Giustizia lenta, Gratteri durissimo: “Procure non informatizzate, 4mila carabinieri costretti a fare i messi”

Nel mirino del procuratore di Catanzaro, ospite della trasmissione Presa Diretta, anche la politica: “Ogni 100 arresti sprechiamo 40mila euro di carta e toner”

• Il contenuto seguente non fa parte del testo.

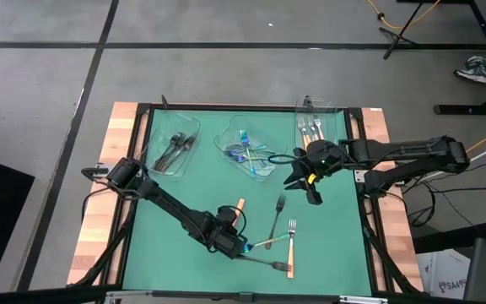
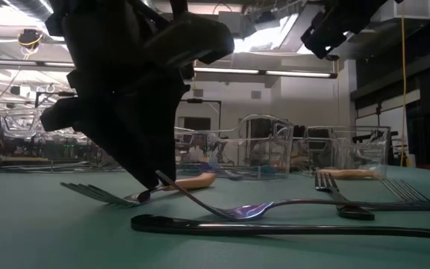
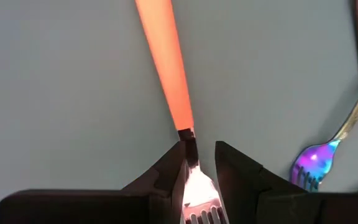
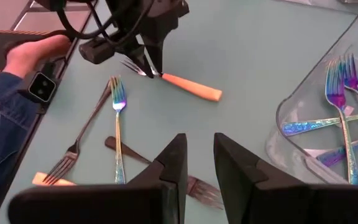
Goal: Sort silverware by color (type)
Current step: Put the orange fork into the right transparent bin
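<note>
On the green table mat (image 1: 184, 253), toward its left front, the left gripper (image 3: 199, 171) is being held down over a silver fork with an orange handle (image 3: 166, 68), its fingers closed on the fork's narrow metal neck just where the handle ends. Just to the right, an iridescent blue-purple fork (image 4: 117, 102), a black fork (image 1: 279, 206) and a second orange-handled fork (image 1: 292, 245) are lying loose on the mat. Behind them, three clear plastic trays are holding sorted pieces: black at the left (image 1: 174, 150), iridescent in the middle (image 1: 251, 154), orange-handled at the right (image 1: 312, 127). Above the mat at the right, the right gripper (image 4: 199, 162) is being held with its fingers parted and empty. The fork is judged light, stiff and slippery, so the neck is probably a sound hold, though swinging of the long handle is being risked.
</note>
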Available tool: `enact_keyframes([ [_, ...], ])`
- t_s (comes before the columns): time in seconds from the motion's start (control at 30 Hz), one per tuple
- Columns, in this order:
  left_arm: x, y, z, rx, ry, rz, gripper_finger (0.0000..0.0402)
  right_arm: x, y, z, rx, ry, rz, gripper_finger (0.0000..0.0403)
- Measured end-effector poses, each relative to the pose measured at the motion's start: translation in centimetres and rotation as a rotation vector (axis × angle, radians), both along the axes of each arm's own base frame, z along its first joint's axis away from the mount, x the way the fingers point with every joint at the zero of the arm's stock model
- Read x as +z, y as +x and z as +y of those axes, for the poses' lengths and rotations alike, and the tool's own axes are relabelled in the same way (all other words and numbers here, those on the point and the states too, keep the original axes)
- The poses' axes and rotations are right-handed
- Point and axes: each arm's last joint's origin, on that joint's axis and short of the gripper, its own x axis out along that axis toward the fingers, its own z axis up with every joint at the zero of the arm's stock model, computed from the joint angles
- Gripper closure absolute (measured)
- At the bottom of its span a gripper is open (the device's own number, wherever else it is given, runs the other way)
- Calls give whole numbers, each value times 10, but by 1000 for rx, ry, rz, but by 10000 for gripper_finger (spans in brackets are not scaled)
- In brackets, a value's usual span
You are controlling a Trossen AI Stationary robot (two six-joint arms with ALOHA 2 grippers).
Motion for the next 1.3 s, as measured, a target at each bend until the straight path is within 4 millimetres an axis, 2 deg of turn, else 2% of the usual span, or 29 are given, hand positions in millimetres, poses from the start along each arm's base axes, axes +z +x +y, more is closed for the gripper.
enact_keyframes([
  [0.27,-8,-3,2,6,12,-11,320,-9,-1,0,0,-1,25,333],
  [1.0,-11,0,2,10,12,-31,321,-8,-1,0,-1,-2,20,333],
  [1.3,-20,2,1,13,30,-24,367,-8,-1,0,-1,-2,21,333],
])
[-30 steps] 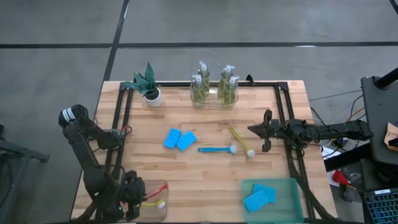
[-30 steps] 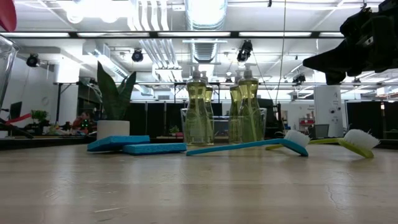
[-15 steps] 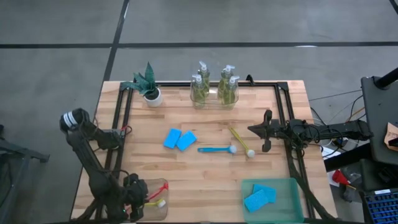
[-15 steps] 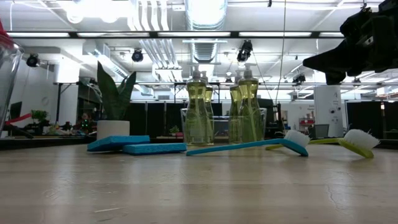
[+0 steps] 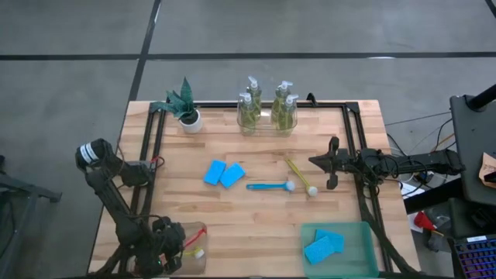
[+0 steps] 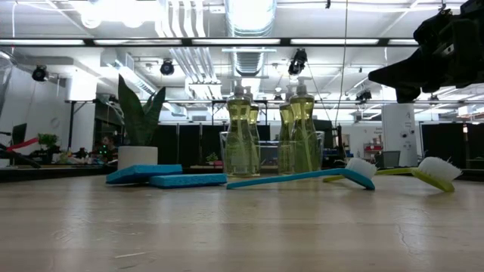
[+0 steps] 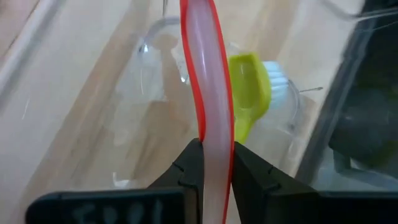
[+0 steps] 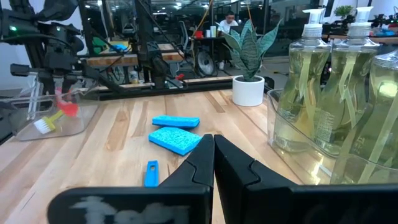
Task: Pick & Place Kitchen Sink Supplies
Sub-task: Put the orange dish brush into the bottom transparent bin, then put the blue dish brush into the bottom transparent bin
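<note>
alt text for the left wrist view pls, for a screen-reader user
The left claw is shut on a red dish brush handle, holding it over a clear container on the wooden table. A yellow brush with white bristles already lies inside the container.

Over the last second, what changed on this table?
The left gripper, shut on the red brush, shifted slightly over the clear bin at the table's near left corner. In the low view the bin edge dropped from sight. The right gripper, sponges and soap bottles stayed put.
</note>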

“Negli ultimi decenni chi è stato al governo non ha investito in informatizzazione”. Non ha dubbi sui ritardi dell’Italia in questo settore il procuratore della Repubblica di Catanzaro Nicola Gratteri. Ospite della trasmissione Presa Diretta, nella serata di ieri, il capo della Direzione distrettuale antimafia di Catanzaro, ha evidenziato come “ogni 100 arresti servano 40mila euro di carta e toner”. Per non parlare delle notifiche che vengono fatte ai detenuti: “Potrebbe essere loro dato, invece, un tablet – ha detto Gratteri  – sul quale possa ricevere ogni comunicazione e alla fine della pena ripulirlo dei dati e passarlo a un altro detenuto”. Durissimo Gratteri sul modo in cui vengono utilizzate le forze dell’ordine: “Ci sono 4mila carabinieri che fanno i messi anzichè controllare il territorio. Negativo il giudizio del procuratore di Catanzaro sullo smart working, sperimentato in tempo di coronavirus: “Abbiamo visto quanto è farraginoso”. Senza peli sulla lingua, il magistrato anche nei confronti dei suoi colleghi che non hanno fatto molto per favorire il cambiamento. “Il mio ufficio – ha concluso il procuratore distrettuale antimafia di Catanzaro – lavora al 100% in presenza perchè il sistema delle Procure non consente di fare altrimenti”.